Beidseitige Fahrbahnverengung: Was Autofahrer beachten müssen
Auf einer zweispurigen Fahrbahn fuhren eine Autofahrerin und ein Lastwagenfahrer innerorts nebeneinander. Nach einer Ampel wies ein Verkehrsschild (Gefahrenzeichen 120) auf eine kommende beidseitige Fahrbahnverengung hin.
Der auf der linken Spur fahrende Lkw-Fahrer zog nach rechts und kollidierte mit der Autofahrerin, die er nicht gesehen hatte. Vor Gericht musste die Haftungsfrage geklärt werden.
Die Haftpflichtversicherung des Lkw-Fahrers hatte vorgerichtlich den Schaden auf Grundlage einer Haftungsquote von 50:50 reguliert. Die Autofahrerin wollte den Schaden zu 100 Prozent ersetzt bekommen.
Unfall war nicht unvermeidbar
Das Berufungsgericht war der Auffassung gewesen, dass der Unfall für die Autofahrerin nicht unvermeidbar war.
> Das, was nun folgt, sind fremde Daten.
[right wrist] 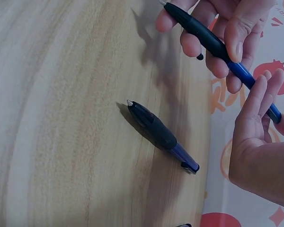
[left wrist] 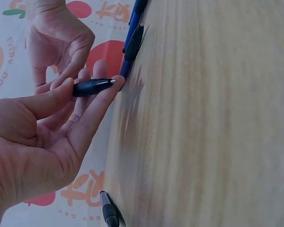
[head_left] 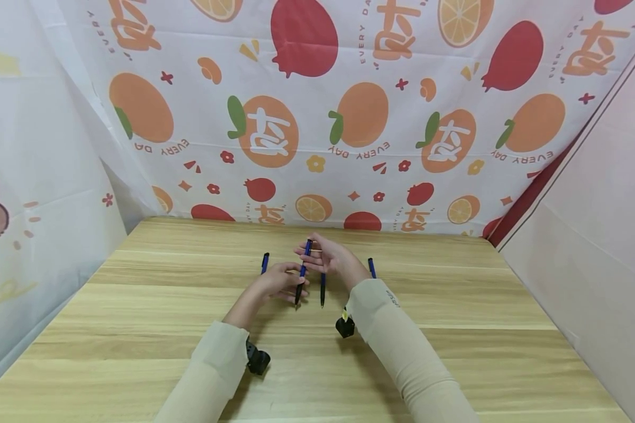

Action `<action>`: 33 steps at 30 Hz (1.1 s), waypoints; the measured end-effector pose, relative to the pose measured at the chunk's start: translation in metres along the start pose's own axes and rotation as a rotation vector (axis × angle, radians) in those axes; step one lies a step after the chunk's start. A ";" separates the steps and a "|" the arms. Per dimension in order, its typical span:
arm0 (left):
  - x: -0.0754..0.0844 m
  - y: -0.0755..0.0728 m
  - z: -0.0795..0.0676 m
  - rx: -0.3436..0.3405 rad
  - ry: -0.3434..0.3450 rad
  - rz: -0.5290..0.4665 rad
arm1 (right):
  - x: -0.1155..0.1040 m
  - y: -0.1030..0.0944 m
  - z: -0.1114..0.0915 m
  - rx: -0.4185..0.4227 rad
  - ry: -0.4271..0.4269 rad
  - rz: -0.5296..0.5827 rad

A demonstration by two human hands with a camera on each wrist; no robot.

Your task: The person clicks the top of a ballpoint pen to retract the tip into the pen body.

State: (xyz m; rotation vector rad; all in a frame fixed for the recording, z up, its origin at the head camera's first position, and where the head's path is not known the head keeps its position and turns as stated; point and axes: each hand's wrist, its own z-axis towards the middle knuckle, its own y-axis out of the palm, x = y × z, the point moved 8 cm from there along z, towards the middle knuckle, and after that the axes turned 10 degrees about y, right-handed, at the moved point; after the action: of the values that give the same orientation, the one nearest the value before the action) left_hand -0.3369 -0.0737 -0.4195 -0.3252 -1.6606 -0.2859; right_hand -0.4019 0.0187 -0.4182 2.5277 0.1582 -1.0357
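Note:
A blue pen with a black grip (head_left: 302, 272) is held up off the table between both hands, its tip slanting down toward the near side. My left hand (head_left: 279, 281) pinches it around the grip, thumb on one side and fingers on the other, as the right wrist view shows. At the pen's blue far end, my right hand (right wrist: 258, 156) holds it between thumb and fingers. A second pen of the same kind (right wrist: 154, 130) lies on the wood just below the right hand. Another pen (head_left: 265, 262) lies beyond the left hand, partly hidden by it.
A further blue pen (head_left: 371, 267) lies right of the right forearm, partly covered by it. The wooden table (head_left: 481, 329) meets a fruit-printed cloth (head_left: 317, 170) at its back edge. Black wrist cameras (head_left: 257, 359) hang under the sleeves.

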 end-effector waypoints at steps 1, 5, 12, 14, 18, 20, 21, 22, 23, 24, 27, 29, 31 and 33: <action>0.000 0.000 0.000 -0.003 0.000 -0.001 | 0.000 0.000 0.000 -0.001 0.003 -0.002; 0.001 0.001 -0.001 -0.009 -0.004 -0.006 | 0.000 0.000 0.001 -0.007 0.011 -0.010; 0.001 0.000 -0.003 -0.012 -0.003 -0.013 | 0.000 0.001 0.003 -0.013 0.013 -0.020; 0.001 0.000 -0.003 -0.013 0.000 -0.013 | 0.000 0.001 0.003 -0.013 0.011 -0.023; 0.001 0.000 -0.003 -0.019 0.001 -0.014 | 0.001 0.002 0.002 -0.012 0.014 -0.021; 0.001 0.000 -0.003 -0.022 0.002 -0.019 | 0.002 0.002 0.003 -0.010 0.017 -0.022; 0.002 0.000 -0.004 -0.024 0.004 -0.020 | 0.003 0.002 0.003 -0.009 0.020 -0.020; 0.002 0.001 -0.004 -0.024 0.006 -0.022 | 0.003 0.003 0.004 -0.008 0.020 -0.018; 0.002 0.001 -0.004 -0.023 0.008 -0.025 | 0.004 0.003 0.004 -0.009 0.017 -0.018; 0.002 0.001 -0.004 -0.020 0.009 -0.029 | 0.004 0.004 0.004 -0.010 0.015 -0.014; 0.003 0.001 -0.005 -0.026 0.016 -0.030 | 0.005 0.005 0.006 -0.011 0.007 0.000; 0.003 0.000 -0.006 -0.026 0.017 -0.031 | 0.006 0.006 0.007 -0.005 0.000 0.006; 0.003 0.001 -0.006 -0.029 0.020 -0.025 | 0.008 0.006 0.008 0.010 -0.007 0.005; 0.004 0.000 -0.007 -0.025 0.019 -0.022 | 0.009 0.006 0.008 0.026 -0.014 0.005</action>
State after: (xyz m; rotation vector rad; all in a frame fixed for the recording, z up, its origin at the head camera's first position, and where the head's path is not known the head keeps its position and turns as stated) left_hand -0.3308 -0.0758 -0.4150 -0.3229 -1.6435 -0.3256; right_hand -0.3990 0.0100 -0.4275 2.5427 0.1352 -1.0599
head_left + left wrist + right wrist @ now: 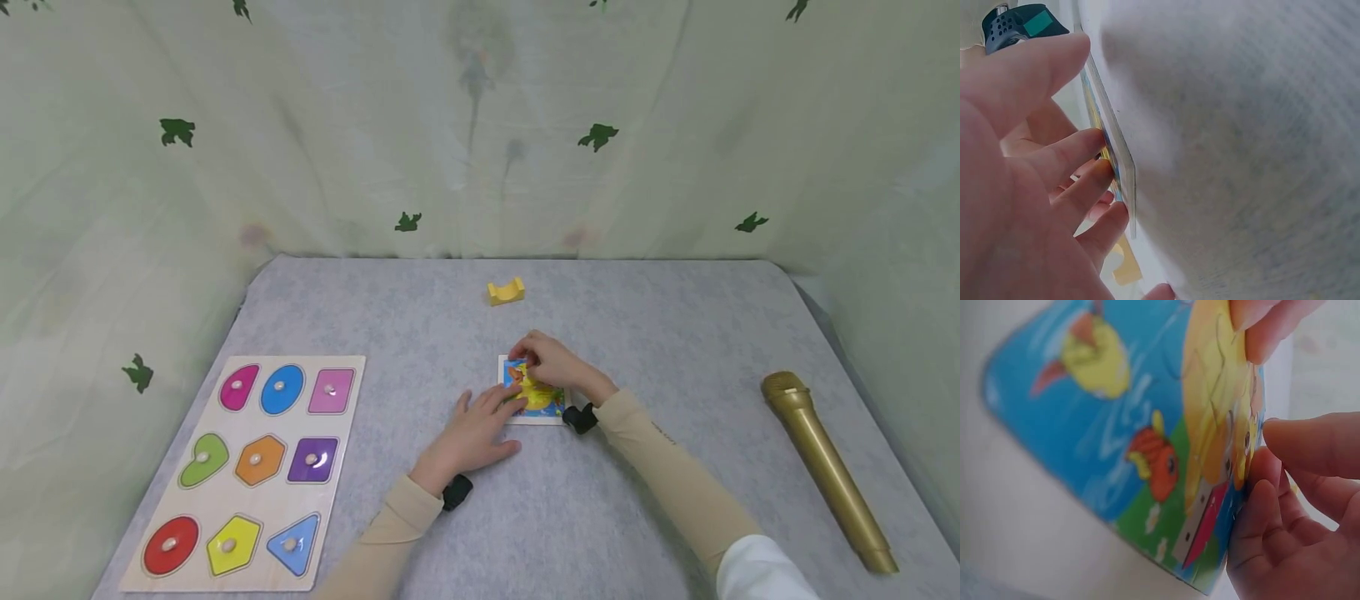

Die notwendige Haftungsverteilung (§ 17 Abs. 2, Abs. 1, § 18 Abs. 3 StVG) sei maßgeblich auf der Grundlage des allgemeinen Rücksichtnahmegebots aus § 1 StVO zu bemessen.
Durchgehender Fahrstreifen hat keinen Vorrang bei beidseitiger Fahrbahnverengung
Anders als beim Zeichen 121 („einseitig verengte Fahrbahn“) ende nicht einer der beiden Fahrstreifen. Deshalb könne nicht vom Vorrang des durchgehenden Fahrstreifens ausgegangen werden. Das Reißverschlussverfahren (§ 7 Abs. 4 StVO) finde ebenfalls keine Anwendung.
Der BGH hat diese Auffassung bestätigt. Das Durchfahren der Engstelle sei nicht mit einem Fahrstreifenwechsel im Sinne des § 7 Abs. 5 StVO verbunden. Die in der Verengung liegende und durch das Zeichen 120 signalisierte Gefahr führe zu einer erhöhten Sorgfalts- und Rücksichtnahmepflicht der auf beiden Fahrstreifen auf die Engstelle zufahrenden Verkehrsteilnehmer im Sinne der § § 1 und 3 Abs. 1 StVO.
Keine Vorfahrt für rechts fahrendes Fahrzeug
Insbesondere hat das rechts fahrende Fahrzeug keinen regelhaften Vortritt, so der BGH:
- Das Gefahrenzeichen 120 enthalte keine derartige Vorrangregelung.
- Die Fahrzeugführer müssen sich deshalb unter gegenseitiger Rücksichtnahme (§1 StVO) darüber verständigen, wer als Erster in die Engstelle einfahren darf.
- Gelingt die Verständigung nicht, sind die Fahrzeugführer dazu verpflichtet, im Zweifel jeweils dem anderen den Vortritt zu lassen.
Beide Fahrer haben gegen Pflicht zur erhöhten Rücksichtnahme verstoßen
Im vorliegenden Fall habe sowohl der Lkw-Fahrer als auch die Pkw-Fahrerin gegen die Pflicht zur erhöhten Rücksichtnahme verstoßen.
Unfallbeteiligte haften jeweils zur Hälfte
Der Lkw-Fahrer war nicht aufmerksam genug gewesen und habe die Autofahrerin übersehen. Die rechts fahrende Autofahrerin trifft ebenfalls ein Mitverschulden. Sie sei zu Unrecht davon ausgegangen sei, dass sie Vorfahrt habe und habe sorgfaltswidrig darauf vertraut, dass sich der Lkw-Fahrer hinter ihr in die rechte Spur einfädeln werde. Die hälftige Haftungsverteilung sei nicht zu beanstanden.